Overview

Apache Knox is a reverse proxy that simplifies security in front of a Kerberos secured Apache Hadoop cluster. Knox has the capability to audit the actions of users. Audit logging uses the concept of a correlation id to track a single request through the system. The audit log fields are described here with the REQUEST_ID containing the value of the correlation id. As part of debugging Knox interactions, we found that multiple requests had the same correlation id which should never happen. I emailed the Apache Knox mailing list to determine if this was expected. The Knox community agreed this behavior was not correct and created KNOX-1091.

Determining how Knox Correlation IDs are generated

Apache Knox generates correlation ids using a Jetty handler. The CorrelationHandler sets the RequestId using UUID.randomUUID(). UUID.randomUUID() uses SecureRandom to generate a new string. In the auditing cases, the UUID doesn’t have to be cryptographically secure but shouldn’t generate duplicates easily.

Theories for duplicate Correlation IDs

I led my team through an exercise of brainstorming how Knox could be generating duplicate correlation ids.
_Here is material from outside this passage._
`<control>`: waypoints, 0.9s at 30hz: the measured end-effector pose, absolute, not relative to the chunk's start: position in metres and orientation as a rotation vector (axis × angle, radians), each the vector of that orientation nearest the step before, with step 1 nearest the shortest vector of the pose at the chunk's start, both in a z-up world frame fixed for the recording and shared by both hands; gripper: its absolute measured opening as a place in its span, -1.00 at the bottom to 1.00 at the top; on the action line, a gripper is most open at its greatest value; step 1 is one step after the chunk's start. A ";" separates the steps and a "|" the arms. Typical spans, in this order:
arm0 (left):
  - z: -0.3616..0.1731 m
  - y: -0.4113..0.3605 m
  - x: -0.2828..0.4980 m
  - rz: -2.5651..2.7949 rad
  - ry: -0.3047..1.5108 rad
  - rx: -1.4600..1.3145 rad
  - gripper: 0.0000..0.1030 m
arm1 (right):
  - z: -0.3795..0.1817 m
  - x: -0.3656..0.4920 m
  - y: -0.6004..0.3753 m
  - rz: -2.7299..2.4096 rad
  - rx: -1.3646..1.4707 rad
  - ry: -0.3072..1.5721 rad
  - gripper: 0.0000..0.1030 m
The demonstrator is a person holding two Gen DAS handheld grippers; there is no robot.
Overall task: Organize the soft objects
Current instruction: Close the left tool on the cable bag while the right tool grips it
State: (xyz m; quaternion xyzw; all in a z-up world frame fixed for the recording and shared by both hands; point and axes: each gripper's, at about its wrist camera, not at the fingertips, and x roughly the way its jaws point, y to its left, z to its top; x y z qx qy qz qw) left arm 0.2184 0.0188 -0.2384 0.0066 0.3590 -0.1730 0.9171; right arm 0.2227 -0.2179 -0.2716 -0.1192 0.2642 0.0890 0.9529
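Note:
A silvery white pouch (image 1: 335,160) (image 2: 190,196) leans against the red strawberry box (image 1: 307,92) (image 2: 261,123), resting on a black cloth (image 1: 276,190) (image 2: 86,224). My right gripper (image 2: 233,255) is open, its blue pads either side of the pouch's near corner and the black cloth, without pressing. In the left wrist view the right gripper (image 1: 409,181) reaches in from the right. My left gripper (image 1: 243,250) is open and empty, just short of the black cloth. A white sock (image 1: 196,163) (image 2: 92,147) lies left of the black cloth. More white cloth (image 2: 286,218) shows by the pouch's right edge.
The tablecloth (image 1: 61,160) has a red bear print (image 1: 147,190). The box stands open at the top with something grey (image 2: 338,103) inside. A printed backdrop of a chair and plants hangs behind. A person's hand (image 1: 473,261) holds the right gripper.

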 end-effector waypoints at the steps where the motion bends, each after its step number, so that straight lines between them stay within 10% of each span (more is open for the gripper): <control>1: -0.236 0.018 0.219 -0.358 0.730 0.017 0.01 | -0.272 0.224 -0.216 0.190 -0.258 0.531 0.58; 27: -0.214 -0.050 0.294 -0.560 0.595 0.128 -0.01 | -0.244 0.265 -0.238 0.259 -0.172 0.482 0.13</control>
Some ideas we came up with:

  • Java UUID.randomUUID() returning the same UUID under high load
  • Jetty not thread safe under high load
  • HTTP 1.1 pipelining requests handling
  • LDAP integration cause 401 errors and duplicating requests
  • Shiro not thread safe with session management
  • Knox CorrelationHander not thread safe

Reproducing Duplicate Correlation IDs

I was able to reproduce duplicate correlation ids using Apache Bench when Knox didn’t use authentication. I also determined that SSL did not change the behavior. Apache Knox 1.0.0 generated the following output for 1000 requests 100 concurrently.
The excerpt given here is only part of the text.